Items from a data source
:::::
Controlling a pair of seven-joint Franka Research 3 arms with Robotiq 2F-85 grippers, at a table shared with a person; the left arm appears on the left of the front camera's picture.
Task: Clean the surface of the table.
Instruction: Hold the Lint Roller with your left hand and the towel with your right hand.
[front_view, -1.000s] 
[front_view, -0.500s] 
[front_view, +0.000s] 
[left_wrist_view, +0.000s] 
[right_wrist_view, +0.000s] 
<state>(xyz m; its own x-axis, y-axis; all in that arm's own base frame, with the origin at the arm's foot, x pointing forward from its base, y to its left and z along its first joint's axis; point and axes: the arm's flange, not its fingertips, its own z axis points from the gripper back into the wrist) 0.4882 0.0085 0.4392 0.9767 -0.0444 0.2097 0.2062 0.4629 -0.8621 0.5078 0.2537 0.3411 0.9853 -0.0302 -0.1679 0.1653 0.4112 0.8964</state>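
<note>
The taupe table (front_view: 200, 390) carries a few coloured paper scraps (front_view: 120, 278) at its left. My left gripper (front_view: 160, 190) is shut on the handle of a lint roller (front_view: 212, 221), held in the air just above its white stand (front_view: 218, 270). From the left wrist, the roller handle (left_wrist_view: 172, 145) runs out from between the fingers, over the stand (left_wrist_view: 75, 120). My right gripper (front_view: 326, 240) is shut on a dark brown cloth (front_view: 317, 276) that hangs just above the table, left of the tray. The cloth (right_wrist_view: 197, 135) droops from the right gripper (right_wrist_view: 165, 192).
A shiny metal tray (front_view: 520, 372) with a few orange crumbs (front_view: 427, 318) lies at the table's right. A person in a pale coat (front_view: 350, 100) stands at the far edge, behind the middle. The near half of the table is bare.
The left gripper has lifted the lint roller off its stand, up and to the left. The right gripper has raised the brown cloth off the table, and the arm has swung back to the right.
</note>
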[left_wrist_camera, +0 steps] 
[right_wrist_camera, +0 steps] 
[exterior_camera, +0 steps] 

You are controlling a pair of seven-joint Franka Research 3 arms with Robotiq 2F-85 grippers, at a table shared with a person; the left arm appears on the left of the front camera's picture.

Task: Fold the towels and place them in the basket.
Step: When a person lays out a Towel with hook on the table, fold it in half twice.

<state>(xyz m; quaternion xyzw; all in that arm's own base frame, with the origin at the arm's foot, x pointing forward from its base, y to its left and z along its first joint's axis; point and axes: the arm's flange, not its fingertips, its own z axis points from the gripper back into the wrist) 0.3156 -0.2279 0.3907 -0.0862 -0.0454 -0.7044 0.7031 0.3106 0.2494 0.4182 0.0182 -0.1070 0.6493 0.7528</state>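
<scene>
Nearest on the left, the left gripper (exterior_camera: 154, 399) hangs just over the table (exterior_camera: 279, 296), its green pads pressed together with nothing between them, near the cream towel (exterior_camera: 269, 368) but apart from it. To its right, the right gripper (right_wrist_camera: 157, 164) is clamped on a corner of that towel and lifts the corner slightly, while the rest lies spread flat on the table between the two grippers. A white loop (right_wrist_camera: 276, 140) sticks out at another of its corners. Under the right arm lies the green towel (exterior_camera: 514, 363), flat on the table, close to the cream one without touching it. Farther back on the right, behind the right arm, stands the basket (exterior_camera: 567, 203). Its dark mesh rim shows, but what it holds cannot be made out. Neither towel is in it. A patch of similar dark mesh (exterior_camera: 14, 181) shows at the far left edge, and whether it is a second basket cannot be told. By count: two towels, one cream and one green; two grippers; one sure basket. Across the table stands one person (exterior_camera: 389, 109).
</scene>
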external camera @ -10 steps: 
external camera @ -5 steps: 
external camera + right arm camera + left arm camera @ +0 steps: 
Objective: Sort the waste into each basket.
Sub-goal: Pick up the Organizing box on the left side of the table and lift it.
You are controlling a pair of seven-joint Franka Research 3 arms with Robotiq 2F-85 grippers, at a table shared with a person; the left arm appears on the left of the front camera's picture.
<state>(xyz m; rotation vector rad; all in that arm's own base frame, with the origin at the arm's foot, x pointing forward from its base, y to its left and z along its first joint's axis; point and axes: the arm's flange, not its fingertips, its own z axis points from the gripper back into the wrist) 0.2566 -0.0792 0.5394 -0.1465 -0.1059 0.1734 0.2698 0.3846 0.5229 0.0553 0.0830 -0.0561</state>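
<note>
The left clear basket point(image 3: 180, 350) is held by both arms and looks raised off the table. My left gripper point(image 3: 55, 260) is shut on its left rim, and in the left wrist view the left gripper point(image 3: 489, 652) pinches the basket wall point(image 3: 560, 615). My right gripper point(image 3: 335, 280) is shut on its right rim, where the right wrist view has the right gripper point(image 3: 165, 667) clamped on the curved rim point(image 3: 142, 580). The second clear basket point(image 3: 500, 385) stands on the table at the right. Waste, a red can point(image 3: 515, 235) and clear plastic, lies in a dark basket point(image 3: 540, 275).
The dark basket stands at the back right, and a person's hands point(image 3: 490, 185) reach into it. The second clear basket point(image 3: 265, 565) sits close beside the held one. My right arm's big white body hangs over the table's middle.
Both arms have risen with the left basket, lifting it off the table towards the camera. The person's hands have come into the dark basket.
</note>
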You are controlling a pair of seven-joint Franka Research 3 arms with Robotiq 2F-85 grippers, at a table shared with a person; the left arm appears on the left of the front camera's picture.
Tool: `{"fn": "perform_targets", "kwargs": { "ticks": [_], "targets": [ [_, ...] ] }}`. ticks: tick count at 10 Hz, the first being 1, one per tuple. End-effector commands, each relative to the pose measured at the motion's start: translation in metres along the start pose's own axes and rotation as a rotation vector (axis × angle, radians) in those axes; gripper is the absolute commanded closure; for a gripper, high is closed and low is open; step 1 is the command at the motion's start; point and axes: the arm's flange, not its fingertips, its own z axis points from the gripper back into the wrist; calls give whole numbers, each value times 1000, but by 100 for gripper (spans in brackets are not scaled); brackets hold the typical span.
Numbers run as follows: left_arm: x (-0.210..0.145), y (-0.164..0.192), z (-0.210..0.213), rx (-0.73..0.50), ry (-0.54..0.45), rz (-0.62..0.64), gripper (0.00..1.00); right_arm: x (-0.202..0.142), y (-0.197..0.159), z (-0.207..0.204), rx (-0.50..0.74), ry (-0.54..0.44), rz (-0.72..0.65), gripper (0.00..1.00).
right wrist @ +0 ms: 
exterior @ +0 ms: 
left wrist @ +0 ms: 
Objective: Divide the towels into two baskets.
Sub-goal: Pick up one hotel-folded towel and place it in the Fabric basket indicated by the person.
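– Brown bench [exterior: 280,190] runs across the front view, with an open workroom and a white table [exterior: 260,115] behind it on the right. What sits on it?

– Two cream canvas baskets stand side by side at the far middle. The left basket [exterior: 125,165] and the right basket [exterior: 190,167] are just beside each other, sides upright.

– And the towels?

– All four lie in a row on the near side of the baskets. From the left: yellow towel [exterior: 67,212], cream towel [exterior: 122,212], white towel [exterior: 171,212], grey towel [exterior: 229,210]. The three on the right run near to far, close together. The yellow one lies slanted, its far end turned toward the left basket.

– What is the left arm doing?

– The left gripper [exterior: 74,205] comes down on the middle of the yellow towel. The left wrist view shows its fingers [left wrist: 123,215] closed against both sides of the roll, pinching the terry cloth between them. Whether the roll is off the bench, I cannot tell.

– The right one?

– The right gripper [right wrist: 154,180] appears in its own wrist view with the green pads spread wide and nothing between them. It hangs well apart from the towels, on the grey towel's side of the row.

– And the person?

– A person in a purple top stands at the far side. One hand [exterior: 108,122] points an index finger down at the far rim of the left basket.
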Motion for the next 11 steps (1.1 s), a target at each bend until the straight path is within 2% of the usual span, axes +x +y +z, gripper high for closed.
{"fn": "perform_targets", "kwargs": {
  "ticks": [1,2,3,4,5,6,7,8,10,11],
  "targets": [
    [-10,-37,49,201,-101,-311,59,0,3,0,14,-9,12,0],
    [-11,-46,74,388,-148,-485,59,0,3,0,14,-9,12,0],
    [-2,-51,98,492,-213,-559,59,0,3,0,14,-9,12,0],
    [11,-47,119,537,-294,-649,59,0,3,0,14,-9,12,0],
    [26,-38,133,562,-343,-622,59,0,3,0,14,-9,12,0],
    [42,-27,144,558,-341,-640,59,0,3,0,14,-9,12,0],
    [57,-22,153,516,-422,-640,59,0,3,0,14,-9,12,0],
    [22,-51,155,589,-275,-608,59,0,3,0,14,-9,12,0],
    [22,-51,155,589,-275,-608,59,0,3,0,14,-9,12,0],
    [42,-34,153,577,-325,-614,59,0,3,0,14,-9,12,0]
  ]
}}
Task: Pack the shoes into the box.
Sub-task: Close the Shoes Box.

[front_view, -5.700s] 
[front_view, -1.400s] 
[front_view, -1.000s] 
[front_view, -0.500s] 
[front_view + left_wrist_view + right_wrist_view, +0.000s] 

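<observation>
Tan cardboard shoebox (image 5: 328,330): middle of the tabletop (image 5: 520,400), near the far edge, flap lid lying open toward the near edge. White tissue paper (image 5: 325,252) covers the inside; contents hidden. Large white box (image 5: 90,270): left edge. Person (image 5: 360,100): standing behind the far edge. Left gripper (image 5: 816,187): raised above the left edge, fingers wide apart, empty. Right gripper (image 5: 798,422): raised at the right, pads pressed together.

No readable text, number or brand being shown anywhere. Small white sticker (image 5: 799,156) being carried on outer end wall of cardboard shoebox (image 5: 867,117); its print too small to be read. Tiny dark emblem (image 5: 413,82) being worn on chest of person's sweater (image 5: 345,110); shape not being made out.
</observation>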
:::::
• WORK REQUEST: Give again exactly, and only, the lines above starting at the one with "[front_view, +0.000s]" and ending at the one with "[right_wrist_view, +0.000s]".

• RESPONSE TO THE TASK:
[front_view, +0.000s] 
[left_wrist_view, +0.000s] 
[right_wrist_view, +0.000s] 

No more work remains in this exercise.